"O filho eterno" (parte 1)

Uma obra que tem mexido comigo: O filho eterno, de Cristóvão Tezza!

Essa história nasce da necessidade do autor falar, usando a literatura, sobre sua experiência de pai de um menino com Síndrome de Down.

 – Acho que é hoje – ela disse. – Agora – completou, com a voz mais forte, tocando-lhe o braço, porque ele é um homem distraído.

Assim começa o romance.
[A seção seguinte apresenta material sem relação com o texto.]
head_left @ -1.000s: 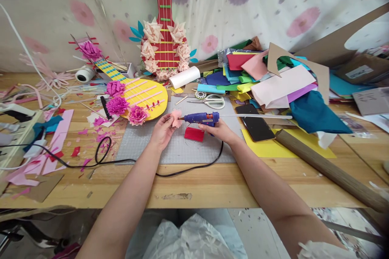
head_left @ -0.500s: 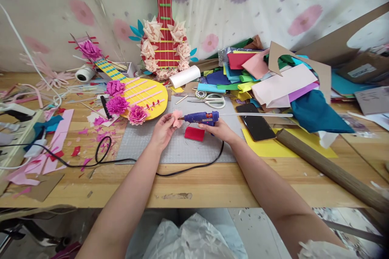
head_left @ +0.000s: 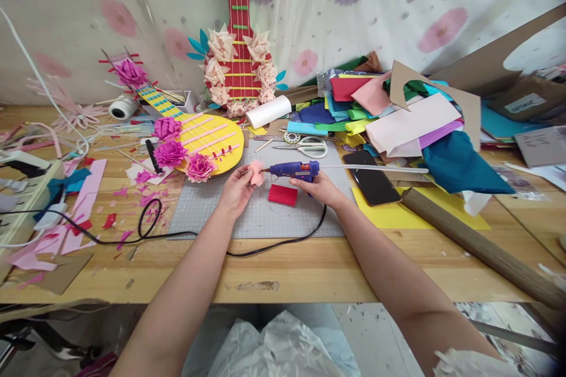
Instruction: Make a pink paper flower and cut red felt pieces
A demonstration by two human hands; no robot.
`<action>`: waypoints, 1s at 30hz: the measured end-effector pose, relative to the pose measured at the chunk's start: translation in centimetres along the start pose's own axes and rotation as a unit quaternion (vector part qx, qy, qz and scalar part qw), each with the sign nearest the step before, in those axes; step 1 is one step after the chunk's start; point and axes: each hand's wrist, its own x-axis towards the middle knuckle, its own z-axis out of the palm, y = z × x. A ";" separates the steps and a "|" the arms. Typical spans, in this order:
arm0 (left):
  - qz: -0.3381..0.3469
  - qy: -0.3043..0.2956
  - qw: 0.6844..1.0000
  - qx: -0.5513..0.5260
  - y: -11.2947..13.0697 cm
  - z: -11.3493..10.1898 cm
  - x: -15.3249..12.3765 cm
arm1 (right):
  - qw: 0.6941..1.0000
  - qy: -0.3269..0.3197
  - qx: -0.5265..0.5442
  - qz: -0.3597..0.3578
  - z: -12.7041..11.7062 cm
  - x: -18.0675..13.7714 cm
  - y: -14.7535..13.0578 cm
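Between the fingertips of my left hand [head_left: 237, 191] is a small peach paper flower [head_left: 256, 173]. My right hand [head_left: 322, 188] is wrapped round a blue glue gun [head_left: 292, 170], whose nozzle points left and meets the flower's edge. A long clear glue stick [head_left: 375, 168] sticks out of the gun's back end. Its black cord [head_left: 283, 245] loops across the table below my hands. Just under the gun, a folded red paper piece [head_left: 283, 195] lies on the grey cutting mat [head_left: 265, 225].
A yellow paper lute [head_left: 221, 135] with pink flowers lies behind my left hand; a red one [head_left: 241, 65] stands behind it. White scissors [head_left: 309, 146] rest on the mat's far side. To the right are a phone [head_left: 372, 178], a brown roll [head_left: 469, 241] and piled coloured paper [head_left: 411, 123].
Almost nothing differs. The glue gun has shifted very slightly to the right, its nozzle still at the peach flower.
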 end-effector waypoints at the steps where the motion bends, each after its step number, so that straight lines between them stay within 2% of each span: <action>1: -0.002 0.002 1.000 -0.002 0.0 -0.1 0.1 | 1.000 -0.006 0.001 -0.002 -0.1 0.0 0.2; 7: 0.000 -0.001 1.000 0.005 0.0 -0.2 0.1 | 1.000 -0.026 -0.008 -0.014 -0.2 0.4 1.0; 15: 0.002 -0.013 1.000 0.013 -0.1 -0.3 0.2 | 1.000 -0.010 -0.003 -0.008 -0.1 -0.1 -0.1; 30: 0.001 0.003 1.000 -0.004 -0.1 -0.2 0.2 | 1.000 -0.018 -0.012 0.008 0.0 -0.1 -0.1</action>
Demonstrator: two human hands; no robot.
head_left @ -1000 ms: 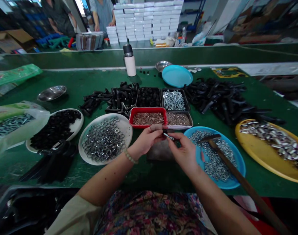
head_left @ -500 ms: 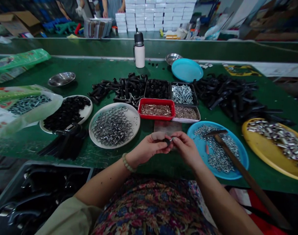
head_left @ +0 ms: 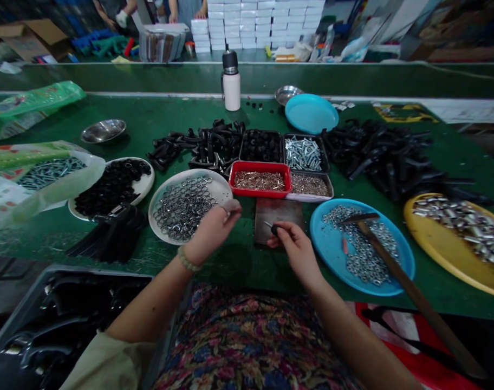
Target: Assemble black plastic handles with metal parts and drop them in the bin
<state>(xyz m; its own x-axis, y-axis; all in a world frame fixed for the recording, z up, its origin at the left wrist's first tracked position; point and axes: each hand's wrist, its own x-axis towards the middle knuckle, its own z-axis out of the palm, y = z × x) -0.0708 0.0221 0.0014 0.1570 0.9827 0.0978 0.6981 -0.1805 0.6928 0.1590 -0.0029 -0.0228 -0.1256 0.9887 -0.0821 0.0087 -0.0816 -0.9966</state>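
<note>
My right hand (head_left: pixel 292 246) pinches a small bolt with a black part on it (head_left: pixel 272 228), held just above a dark metal block (head_left: pixel 278 218). My left hand (head_left: pixel 214 225) hovers at the right edge of the white plate (head_left: pixel 222 189) of silver rings, fingers curled with a taped thumb; whether it holds anything I cannot make out. A hammer (head_left: pixel 397 271) lies across the blue plate (head_left: pixel 401 260) of nuts to the right of my right hand.
A red tray of pins (head_left: pixel 259 181), trays of screws (head_left: pixel 303 153) and black parts (head_left: pixel 260 145), piles of black handles (head_left: pixel 389 157), a yellow plate (head_left: pixel 442 254), a white plate of black rings (head_left: pixel 112 187), a bottle (head_left: pixel 231 84), and a grey bin (head_left: pixel 60 319) at the lower left. People stand at the far bench.
My hands have come apart: the left hand moved left to the plate of rings, while the right hand kept the small bolt over the metal block.
</note>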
A criança vai nascer e o narrador nos apresenta o  pai como “alguém provisório”, cheio de ansiedades, de dúvidas, tentando ser escritor, sustentado pela mulher...

No hospital, sozinho, durante a madrugada, enquanto a mulher está na sala de parto, o homem de 28 anos repassa algumas vivências e projeta outras...

Na manhã seguinte – “a manhã mais brutal da vida dele” – ele e os familiares se preparam para  conhecer o recém nascido...

Súbito, a porta se abre e entram os dois médicos, o pediatra e o obstetra, e um deles tem um pacote na mão. Estão surpreendentemente sérios, absurdamente sérios, pesados, para um momento tão feliz – parecem militares.

Assim, com o quarto cheio de gente, anunciam a Síndrome de Down do bebê. Naqueles anos oitenta, mongolóide era o termo que designava essa variação genética.

O pai

recusava-se a ir adiante na linha do tempo; lutava por permanecer no segundo anterior à revelação, como um boi cabeceando no espaça estreito da fila do matadouro; recusava-se mesmo a olhar para a cama (...) nem a morte teria esse poder de me destruir. A morte são sete dias de luto, e a vida continua. Agora, não. Isso não terá fim.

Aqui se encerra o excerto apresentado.